Assignment:
Scan the material below for the string "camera". Report every line that has it.

Recorded information:

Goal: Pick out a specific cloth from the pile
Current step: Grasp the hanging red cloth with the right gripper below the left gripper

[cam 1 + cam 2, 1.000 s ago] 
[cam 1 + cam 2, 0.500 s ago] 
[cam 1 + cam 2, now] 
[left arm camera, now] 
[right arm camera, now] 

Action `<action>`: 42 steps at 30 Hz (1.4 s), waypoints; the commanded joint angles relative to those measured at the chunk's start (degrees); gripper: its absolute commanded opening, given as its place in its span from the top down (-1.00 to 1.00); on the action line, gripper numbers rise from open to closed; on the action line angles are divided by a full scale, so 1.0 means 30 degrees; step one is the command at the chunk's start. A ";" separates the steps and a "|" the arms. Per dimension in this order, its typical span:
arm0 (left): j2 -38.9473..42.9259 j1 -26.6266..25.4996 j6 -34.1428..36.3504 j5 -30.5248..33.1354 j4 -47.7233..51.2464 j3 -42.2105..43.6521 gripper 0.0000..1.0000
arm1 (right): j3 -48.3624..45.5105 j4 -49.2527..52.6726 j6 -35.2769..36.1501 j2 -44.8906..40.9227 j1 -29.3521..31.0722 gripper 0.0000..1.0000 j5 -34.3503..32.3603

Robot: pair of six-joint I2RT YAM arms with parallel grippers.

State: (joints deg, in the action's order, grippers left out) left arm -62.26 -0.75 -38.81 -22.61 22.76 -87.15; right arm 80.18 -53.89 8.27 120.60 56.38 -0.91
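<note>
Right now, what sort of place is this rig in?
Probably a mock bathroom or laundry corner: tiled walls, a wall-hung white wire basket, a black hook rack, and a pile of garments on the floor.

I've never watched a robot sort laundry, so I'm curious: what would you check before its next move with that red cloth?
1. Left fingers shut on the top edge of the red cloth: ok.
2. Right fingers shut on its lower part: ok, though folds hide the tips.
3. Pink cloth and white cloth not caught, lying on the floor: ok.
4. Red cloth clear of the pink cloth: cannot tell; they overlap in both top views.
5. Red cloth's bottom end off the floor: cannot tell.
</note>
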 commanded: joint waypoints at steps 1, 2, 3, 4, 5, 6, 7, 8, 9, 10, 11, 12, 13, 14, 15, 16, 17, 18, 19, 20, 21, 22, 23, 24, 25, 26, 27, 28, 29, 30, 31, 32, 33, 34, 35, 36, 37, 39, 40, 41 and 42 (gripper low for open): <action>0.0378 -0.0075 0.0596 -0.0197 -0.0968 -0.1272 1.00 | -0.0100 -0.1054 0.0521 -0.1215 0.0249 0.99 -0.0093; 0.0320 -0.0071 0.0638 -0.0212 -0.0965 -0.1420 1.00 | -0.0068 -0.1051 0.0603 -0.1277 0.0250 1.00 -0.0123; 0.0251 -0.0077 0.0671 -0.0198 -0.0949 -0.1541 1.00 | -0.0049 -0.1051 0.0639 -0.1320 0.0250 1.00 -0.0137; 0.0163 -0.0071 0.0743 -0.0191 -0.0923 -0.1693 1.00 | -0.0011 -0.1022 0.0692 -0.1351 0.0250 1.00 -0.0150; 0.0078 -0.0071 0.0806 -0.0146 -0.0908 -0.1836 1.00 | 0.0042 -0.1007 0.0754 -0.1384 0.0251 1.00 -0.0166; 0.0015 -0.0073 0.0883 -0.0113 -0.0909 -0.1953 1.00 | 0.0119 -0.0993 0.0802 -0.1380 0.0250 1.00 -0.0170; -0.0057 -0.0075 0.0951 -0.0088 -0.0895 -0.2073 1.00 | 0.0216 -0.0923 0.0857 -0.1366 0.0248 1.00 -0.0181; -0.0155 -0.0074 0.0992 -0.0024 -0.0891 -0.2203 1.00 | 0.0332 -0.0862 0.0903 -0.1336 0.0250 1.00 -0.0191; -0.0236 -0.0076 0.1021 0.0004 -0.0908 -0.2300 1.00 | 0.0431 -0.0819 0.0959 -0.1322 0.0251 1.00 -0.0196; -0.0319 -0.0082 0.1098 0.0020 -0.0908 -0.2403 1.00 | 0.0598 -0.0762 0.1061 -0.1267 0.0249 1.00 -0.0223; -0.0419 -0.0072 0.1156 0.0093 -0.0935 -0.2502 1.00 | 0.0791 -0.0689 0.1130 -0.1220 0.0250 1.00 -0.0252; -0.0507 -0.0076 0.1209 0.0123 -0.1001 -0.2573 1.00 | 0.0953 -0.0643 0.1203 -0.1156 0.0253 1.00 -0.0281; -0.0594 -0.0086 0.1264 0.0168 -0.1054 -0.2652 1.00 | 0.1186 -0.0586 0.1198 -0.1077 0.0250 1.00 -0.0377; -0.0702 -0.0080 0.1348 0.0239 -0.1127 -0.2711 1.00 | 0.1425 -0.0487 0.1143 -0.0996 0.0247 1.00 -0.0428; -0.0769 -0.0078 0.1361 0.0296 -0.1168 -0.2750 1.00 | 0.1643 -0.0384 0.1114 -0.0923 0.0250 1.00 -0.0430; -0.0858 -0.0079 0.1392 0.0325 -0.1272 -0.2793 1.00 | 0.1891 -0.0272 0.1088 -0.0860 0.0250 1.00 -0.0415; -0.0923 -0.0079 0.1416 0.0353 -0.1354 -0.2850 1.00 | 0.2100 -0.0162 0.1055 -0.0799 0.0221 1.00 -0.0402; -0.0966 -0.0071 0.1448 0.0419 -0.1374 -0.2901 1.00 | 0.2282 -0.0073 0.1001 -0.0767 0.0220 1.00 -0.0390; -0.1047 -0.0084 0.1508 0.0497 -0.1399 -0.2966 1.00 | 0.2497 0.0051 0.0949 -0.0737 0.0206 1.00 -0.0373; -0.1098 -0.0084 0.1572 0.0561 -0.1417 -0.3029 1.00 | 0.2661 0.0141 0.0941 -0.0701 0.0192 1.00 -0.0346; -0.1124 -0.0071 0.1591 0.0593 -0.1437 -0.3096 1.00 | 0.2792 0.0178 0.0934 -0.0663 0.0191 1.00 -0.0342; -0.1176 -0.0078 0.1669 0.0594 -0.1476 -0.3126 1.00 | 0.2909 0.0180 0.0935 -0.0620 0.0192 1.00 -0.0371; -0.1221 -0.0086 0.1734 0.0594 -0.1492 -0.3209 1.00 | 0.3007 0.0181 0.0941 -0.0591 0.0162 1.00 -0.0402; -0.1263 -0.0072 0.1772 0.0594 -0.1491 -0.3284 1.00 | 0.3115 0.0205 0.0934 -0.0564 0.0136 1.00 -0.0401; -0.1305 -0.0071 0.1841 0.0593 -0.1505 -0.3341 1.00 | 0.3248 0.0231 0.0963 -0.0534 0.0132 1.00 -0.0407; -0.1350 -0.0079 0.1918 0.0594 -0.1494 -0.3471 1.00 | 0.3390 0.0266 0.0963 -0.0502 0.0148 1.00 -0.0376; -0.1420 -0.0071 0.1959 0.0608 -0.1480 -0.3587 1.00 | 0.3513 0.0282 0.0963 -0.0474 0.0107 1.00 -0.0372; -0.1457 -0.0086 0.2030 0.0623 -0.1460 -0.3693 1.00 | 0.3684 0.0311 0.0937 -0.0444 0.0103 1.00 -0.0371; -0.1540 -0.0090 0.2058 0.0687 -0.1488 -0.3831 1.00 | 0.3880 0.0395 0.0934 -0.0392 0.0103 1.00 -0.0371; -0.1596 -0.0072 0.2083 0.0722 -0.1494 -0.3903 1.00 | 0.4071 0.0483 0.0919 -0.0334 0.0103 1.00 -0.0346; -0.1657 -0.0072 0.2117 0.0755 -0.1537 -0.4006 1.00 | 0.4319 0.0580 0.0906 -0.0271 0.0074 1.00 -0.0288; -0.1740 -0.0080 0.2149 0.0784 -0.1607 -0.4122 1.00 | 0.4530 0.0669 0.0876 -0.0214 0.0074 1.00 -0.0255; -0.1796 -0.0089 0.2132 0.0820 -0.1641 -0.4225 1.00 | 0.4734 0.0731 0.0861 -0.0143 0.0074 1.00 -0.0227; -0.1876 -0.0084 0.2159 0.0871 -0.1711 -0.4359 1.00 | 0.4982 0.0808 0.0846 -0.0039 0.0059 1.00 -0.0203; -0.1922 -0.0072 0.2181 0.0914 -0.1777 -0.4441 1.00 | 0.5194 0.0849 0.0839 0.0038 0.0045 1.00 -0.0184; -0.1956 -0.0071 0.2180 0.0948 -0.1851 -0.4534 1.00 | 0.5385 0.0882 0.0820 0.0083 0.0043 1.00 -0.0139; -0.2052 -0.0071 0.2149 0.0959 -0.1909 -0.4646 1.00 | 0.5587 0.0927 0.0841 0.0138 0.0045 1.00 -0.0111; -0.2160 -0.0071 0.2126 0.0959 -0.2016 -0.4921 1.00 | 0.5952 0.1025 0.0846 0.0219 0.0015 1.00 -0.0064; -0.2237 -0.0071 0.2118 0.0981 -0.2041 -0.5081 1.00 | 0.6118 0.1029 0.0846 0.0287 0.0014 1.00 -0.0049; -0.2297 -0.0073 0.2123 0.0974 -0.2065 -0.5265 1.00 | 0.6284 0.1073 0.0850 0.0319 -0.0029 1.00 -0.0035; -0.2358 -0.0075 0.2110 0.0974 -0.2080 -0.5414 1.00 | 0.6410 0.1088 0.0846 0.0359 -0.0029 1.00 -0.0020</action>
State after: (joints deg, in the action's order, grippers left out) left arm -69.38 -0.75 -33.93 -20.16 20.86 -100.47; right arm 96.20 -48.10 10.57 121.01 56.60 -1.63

Response below:
[left arm camera, now] 
[right arm camera, now] 

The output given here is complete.